Elixir. The old Earthtime myth of a potion to grant eternal life.
“Titan engineered elixir and released it into Agora to… test its effects?” I was starting to pant in ugly heaving breaths. The weight of clothes on my shoulders dug into my skin. “The deaths, the addictions—all that was your doing?”
Theia smiled, the corner of her lips curling up. “My decision to hire you was not unfounded, I see.”
I blinked. “What?”
“It is a perfect set-up, isn’t it?” There was that same voice, caressing the words, slow and sweet as a knife snuck between the ribs in a lover’s embrace. “Your DNA on Chernyshevsky’s body; an untraced amount of money in your account; recorded contact with me upon his death. It’s obvious you were blackmailing him for inside information, and once he took his own life you turned your attention to me.”
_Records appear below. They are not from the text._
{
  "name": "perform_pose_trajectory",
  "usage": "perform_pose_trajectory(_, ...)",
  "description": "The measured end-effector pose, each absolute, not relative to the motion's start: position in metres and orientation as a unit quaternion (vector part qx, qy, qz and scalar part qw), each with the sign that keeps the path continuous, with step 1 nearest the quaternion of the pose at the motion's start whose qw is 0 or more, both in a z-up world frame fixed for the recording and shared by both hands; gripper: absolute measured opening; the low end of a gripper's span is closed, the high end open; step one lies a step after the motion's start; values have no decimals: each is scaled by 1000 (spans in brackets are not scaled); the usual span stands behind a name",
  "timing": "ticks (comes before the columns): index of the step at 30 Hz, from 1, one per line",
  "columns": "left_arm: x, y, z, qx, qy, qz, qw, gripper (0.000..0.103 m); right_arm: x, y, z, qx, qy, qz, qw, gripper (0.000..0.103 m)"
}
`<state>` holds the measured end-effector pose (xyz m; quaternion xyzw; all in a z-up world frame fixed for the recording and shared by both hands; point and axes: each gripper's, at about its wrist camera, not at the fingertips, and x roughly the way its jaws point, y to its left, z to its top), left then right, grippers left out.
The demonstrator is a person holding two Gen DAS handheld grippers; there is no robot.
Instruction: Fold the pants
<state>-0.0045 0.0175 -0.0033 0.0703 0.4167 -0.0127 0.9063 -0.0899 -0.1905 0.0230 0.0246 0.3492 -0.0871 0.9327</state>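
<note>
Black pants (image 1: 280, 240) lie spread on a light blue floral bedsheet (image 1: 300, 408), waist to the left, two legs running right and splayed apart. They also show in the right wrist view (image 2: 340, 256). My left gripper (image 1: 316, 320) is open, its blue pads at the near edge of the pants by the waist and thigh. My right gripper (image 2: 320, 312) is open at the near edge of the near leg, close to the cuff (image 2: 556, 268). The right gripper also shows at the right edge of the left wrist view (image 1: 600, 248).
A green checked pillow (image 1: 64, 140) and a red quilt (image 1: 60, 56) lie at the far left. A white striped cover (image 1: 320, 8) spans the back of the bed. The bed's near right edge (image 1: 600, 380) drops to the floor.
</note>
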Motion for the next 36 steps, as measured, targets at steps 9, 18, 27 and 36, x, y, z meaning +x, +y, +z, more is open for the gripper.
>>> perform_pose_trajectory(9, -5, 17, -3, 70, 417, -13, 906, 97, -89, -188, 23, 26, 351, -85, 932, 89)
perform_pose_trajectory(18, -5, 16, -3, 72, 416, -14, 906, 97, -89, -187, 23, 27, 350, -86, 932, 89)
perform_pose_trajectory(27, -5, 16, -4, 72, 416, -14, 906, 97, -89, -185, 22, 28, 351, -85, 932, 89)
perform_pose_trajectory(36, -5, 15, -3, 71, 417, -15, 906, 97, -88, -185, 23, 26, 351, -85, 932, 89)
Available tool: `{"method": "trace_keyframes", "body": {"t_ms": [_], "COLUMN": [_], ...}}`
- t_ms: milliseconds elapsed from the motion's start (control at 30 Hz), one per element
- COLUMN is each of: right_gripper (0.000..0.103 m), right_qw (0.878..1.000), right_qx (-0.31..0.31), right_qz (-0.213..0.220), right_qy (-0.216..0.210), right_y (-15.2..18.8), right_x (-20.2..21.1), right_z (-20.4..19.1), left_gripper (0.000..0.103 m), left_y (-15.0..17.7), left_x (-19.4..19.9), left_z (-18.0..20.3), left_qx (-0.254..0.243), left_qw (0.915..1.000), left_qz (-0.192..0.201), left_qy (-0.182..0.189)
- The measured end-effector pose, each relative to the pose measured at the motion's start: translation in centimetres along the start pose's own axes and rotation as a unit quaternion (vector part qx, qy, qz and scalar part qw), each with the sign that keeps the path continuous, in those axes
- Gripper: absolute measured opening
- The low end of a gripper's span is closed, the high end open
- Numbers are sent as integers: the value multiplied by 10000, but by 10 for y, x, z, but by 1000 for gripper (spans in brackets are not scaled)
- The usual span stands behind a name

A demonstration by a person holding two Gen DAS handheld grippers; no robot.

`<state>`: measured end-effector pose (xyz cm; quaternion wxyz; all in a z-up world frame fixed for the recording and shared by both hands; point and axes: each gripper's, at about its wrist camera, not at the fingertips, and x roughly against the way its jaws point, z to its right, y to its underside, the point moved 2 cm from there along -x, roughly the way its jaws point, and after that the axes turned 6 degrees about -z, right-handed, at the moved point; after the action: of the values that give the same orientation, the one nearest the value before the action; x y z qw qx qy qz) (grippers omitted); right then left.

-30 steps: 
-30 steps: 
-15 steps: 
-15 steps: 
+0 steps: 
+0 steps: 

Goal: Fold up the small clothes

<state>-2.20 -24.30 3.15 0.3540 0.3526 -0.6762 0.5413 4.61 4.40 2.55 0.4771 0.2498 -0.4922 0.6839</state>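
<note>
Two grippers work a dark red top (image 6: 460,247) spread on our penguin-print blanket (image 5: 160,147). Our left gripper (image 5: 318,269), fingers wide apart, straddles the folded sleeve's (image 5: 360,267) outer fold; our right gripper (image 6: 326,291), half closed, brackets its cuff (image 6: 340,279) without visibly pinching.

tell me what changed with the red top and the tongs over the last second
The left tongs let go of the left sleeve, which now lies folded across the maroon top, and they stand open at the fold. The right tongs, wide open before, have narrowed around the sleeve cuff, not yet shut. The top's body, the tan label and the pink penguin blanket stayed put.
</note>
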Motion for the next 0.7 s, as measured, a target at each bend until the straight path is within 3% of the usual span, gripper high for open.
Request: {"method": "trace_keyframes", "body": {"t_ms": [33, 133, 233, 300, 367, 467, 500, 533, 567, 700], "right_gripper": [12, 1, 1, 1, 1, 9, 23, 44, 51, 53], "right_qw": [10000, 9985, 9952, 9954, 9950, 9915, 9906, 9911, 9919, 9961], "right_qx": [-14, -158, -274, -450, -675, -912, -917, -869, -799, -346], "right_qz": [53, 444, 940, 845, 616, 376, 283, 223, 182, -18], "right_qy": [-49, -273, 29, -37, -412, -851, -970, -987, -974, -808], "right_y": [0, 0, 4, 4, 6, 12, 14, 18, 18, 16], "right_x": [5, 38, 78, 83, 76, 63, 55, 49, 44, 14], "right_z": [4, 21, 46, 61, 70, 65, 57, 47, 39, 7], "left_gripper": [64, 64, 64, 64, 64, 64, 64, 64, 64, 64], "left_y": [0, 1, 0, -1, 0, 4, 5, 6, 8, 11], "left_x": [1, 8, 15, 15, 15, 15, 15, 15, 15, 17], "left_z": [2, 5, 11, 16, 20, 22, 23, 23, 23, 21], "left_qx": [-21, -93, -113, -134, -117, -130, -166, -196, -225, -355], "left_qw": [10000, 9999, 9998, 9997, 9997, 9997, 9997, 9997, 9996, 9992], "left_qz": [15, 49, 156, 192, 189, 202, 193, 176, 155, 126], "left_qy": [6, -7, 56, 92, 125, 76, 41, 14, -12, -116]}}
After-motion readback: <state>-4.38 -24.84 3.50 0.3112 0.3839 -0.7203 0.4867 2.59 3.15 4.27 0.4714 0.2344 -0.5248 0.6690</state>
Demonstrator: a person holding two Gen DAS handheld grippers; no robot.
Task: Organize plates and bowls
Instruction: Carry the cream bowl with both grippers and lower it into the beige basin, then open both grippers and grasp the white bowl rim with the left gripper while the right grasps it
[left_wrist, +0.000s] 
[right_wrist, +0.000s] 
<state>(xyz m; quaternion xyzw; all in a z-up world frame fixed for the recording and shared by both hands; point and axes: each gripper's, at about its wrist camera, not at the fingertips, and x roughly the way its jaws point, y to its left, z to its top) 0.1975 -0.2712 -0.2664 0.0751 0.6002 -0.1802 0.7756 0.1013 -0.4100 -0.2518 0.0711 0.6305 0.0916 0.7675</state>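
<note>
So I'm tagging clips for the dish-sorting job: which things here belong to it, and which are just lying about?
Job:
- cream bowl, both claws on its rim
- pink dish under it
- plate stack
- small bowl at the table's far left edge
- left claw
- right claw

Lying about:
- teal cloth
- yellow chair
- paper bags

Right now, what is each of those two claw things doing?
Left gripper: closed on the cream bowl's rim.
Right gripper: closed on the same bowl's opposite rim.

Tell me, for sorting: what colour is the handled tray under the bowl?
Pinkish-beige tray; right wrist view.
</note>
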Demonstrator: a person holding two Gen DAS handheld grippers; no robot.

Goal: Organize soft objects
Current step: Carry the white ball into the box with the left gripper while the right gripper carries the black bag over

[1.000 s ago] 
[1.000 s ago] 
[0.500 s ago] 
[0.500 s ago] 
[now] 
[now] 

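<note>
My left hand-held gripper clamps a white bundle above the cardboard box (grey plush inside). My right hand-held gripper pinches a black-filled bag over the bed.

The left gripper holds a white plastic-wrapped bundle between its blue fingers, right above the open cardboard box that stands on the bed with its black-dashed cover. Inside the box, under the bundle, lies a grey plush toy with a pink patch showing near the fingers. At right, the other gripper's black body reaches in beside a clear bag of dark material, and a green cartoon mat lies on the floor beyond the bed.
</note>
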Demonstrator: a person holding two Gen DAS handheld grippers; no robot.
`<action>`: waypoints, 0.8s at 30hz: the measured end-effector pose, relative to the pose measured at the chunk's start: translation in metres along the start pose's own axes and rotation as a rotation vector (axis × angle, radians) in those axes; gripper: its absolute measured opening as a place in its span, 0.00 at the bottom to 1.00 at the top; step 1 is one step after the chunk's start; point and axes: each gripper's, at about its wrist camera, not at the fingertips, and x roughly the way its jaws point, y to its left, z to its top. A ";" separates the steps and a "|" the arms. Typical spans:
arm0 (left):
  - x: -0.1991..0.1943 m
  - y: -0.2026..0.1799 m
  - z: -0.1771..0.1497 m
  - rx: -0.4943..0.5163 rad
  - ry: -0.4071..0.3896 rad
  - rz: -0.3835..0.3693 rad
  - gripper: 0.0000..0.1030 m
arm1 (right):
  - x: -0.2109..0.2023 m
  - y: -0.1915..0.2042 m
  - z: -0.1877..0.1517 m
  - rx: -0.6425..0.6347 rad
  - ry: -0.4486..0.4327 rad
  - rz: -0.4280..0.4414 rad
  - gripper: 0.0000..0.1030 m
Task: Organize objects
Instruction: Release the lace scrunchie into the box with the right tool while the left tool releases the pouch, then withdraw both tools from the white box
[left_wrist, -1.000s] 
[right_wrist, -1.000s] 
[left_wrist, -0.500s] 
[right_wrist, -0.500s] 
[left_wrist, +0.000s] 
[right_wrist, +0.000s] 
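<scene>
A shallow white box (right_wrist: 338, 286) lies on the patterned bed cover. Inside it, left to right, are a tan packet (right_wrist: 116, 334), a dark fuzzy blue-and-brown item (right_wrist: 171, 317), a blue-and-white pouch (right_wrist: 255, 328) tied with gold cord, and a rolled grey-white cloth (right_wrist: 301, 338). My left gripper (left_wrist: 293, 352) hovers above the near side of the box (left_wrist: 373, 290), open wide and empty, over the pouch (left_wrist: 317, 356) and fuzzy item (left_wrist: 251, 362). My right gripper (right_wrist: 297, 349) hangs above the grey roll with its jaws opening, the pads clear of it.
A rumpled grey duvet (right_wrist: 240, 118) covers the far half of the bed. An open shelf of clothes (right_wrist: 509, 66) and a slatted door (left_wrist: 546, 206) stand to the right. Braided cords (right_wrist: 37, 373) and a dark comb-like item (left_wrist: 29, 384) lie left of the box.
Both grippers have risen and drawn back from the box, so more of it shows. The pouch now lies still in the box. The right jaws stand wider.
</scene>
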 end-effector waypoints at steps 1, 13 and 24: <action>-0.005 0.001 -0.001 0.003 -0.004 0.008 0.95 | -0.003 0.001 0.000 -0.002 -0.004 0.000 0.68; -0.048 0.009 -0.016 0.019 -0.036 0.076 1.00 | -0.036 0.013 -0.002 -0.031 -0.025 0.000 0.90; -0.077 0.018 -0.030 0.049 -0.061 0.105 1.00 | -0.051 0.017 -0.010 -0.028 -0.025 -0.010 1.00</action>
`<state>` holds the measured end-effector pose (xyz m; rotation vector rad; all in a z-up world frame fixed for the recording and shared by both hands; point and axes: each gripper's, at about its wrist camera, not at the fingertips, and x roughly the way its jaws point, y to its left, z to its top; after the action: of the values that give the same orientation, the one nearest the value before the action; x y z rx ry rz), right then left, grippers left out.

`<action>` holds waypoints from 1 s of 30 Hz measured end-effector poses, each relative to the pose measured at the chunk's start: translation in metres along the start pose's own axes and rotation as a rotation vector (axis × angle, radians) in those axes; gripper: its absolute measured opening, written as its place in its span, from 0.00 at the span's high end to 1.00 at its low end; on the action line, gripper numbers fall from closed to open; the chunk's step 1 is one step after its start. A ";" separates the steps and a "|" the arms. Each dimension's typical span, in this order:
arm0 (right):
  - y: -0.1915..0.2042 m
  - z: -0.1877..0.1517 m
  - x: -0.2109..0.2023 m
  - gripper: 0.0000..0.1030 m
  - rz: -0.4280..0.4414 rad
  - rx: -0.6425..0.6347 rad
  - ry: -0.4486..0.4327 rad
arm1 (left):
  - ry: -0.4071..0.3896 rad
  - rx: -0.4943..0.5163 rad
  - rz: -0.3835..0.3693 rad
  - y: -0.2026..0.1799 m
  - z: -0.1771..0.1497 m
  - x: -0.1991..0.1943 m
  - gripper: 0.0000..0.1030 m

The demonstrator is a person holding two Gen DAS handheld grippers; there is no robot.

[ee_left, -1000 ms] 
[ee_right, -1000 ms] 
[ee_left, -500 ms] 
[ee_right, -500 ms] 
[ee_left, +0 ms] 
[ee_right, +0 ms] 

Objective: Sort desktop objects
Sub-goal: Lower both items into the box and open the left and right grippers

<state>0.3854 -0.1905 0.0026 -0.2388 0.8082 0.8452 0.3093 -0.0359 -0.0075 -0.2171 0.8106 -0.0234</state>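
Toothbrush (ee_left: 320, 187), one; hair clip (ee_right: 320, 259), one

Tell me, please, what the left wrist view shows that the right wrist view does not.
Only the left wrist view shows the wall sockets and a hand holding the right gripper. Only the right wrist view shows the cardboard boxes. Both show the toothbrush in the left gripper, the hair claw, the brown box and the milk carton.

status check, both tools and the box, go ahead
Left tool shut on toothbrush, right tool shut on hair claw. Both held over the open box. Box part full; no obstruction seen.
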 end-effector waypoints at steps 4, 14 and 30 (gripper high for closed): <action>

I fumbled for my gun, unable to aim it at Theia without shaking. Elixir had made me a shambled mess of failing parts, like a decommissioned Tinman sent out for scrap. I could taste the metal in my hands. My stomach was unravelling like a string pulled from a broth-soiled shirt sleeve. The colour of the sky seemed so impossibly heavy then, like it could crash down over my head, shattering into a million glittering glass shards. It was a fantasy that couldn’t hold up.
“So, my dear Carina,” Theia said, pulling her own black, compact pistol on me. “This is our tragic end, I presume?”
Theia’s eyes shone brightly, even in the perpetual darkness of night-time. But the light of distant suns was still a cold, awful thing, after all. Agora didn’t know what true warmth was.
“It was a pleasure to meet you.”
As a shot rang out, deafening in its finality, my gaze dropped to stare at the lovely purple smear of Theia’s mouth.